*WHAT YOU ARE ASKED TO DO:* The answer must be every line of the records in which the string "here" appears.

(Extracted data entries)
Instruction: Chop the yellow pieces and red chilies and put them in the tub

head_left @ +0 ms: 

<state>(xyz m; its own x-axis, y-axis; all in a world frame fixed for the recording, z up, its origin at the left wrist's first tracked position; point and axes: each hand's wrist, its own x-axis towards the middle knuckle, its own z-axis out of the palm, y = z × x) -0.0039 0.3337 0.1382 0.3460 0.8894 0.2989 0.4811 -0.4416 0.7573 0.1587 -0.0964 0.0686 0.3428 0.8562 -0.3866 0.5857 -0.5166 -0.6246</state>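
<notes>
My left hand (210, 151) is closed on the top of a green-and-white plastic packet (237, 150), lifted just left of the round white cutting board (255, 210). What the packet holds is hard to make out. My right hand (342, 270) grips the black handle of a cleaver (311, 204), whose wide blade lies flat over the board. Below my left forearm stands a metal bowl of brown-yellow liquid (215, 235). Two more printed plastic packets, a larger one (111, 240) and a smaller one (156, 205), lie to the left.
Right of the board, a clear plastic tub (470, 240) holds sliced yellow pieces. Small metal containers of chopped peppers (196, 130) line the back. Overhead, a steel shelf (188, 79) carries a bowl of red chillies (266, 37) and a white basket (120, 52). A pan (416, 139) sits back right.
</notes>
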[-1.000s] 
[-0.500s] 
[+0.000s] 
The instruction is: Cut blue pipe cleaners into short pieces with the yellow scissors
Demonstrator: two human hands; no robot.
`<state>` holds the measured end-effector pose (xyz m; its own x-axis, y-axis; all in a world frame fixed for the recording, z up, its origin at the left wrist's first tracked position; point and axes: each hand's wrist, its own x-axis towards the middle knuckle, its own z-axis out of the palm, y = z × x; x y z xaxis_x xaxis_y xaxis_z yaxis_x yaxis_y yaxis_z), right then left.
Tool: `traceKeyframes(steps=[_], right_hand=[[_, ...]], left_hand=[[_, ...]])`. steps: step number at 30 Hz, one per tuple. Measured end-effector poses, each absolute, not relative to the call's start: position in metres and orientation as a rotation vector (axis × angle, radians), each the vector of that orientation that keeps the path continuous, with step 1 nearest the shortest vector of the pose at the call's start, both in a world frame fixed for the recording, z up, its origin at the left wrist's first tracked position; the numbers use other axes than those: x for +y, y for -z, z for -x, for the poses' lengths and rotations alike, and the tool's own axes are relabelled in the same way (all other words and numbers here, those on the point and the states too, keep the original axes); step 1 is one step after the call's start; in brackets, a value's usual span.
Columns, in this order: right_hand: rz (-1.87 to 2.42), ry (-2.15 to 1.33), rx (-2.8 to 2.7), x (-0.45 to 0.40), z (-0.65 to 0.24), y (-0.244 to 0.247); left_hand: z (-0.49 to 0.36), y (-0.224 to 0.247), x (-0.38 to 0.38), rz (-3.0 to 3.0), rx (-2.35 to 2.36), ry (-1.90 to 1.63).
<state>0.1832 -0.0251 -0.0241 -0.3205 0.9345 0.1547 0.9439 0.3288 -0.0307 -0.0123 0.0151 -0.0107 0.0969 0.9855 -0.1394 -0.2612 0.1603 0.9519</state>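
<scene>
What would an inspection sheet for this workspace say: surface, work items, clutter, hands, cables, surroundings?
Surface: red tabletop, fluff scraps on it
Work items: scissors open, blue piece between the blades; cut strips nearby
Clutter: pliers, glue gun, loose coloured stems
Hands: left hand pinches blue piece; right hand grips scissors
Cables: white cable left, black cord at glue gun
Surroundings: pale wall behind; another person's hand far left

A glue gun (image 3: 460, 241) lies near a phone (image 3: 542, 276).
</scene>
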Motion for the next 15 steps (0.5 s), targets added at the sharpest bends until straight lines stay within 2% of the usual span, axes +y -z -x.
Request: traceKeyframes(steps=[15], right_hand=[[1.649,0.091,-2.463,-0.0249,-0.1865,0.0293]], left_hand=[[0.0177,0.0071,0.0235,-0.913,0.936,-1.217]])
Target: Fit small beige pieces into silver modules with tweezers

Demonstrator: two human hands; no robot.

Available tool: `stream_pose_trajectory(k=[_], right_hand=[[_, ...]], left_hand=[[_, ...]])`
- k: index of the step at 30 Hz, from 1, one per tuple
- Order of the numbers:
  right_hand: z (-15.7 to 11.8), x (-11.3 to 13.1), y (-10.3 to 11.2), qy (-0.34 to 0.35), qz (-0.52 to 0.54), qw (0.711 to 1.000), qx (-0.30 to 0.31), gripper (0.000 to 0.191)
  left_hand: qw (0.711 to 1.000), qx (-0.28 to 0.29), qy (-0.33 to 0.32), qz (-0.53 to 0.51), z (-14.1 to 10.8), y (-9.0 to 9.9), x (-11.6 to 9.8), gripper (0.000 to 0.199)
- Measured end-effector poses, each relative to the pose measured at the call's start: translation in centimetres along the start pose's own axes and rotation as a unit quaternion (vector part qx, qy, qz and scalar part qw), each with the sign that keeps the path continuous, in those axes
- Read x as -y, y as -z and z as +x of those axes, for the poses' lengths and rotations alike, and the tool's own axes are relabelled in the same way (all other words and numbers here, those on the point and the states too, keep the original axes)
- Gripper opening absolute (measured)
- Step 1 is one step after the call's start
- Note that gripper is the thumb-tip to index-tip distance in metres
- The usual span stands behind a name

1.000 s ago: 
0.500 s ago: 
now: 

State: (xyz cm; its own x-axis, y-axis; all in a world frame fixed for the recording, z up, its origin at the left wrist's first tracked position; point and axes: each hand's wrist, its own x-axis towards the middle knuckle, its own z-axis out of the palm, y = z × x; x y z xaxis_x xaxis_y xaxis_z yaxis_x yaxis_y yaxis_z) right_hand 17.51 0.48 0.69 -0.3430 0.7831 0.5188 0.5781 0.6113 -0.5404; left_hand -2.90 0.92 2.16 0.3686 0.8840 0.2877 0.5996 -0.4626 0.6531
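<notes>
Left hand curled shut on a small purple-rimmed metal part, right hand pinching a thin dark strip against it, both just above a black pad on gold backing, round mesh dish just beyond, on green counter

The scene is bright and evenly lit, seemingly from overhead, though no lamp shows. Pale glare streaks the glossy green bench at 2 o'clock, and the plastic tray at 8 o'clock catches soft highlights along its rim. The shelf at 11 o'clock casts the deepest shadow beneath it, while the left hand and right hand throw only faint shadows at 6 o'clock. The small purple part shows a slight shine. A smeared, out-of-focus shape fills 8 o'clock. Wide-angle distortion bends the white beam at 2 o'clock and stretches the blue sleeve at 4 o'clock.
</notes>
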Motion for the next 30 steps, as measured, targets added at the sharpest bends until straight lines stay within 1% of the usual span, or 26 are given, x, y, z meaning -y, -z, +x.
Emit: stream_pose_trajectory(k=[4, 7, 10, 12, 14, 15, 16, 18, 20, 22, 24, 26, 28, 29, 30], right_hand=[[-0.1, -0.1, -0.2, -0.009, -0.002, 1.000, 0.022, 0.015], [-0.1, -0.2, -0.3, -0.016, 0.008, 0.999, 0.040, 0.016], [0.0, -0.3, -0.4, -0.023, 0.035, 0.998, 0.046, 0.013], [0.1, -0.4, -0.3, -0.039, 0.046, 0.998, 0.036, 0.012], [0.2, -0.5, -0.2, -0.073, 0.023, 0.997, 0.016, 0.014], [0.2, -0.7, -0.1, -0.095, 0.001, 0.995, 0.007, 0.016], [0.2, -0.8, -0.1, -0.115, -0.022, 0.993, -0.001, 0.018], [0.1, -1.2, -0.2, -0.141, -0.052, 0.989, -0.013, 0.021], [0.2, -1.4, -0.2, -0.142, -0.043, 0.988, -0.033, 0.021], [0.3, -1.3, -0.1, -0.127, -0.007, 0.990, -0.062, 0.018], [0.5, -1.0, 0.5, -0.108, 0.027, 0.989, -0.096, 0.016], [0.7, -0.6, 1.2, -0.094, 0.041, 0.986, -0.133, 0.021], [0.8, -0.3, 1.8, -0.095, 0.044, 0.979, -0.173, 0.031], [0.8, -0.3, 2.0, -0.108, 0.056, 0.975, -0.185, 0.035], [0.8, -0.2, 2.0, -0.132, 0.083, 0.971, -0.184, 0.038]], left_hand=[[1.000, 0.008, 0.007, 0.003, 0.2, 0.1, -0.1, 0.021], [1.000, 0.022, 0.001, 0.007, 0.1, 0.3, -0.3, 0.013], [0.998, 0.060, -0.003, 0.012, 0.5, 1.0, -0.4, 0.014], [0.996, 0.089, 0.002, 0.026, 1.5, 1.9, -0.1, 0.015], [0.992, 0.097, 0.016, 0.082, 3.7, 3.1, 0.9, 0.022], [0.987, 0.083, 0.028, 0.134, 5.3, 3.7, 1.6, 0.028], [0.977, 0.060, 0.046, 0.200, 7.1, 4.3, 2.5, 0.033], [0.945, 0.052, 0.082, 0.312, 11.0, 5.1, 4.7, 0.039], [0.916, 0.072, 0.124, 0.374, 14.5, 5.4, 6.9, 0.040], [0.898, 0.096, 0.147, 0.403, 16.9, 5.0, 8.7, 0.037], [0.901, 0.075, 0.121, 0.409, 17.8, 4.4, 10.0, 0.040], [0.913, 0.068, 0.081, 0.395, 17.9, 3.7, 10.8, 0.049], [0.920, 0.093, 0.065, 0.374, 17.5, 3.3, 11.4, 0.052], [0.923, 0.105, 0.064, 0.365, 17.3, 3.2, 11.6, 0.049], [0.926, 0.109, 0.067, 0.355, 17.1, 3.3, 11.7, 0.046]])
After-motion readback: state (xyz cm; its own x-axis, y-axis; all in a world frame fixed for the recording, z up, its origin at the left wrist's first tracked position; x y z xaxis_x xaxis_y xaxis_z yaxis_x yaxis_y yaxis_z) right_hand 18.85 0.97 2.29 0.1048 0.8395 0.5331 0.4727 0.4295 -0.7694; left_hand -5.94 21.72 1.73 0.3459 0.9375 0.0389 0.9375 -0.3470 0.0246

*SOLUTION TO THIS TASK:*
Tool: `traceKeyframes(steps=[_], right_hand=[[_, ...]], left_hand=[[_, ...]])`. steps: step number at 30 Hz, one per tuple. Measured end-effector poses, each absolute, not relative to the call's start: position in metres and orientation as a rotation vector (axis × angle, radians), each the vector of that orientation that keeps the path continuous, with step 1 nearest the shortest vector of the pose at the call's start, both in a world frame fixed for the recording, z up, its origin at the left wrist's first tracked position; the numbers use other axes than those: x for +y, y for -z, z for -x, for the poses' lengths and rotations alike, and the tool's own axes are relabelled in the same way (all other words and numbers here, those on the point and the states too, keep the original axes); step 1 is one step after the call's start; in brackets, a value's usual span.
- Read x as -y, y as -z and z as +x of those axes, for the poses' lengths and rotations alike, and the tool's own axes are relabelled in the same way (all other words and numbers here, those on the point and the states too, keep the original axes)

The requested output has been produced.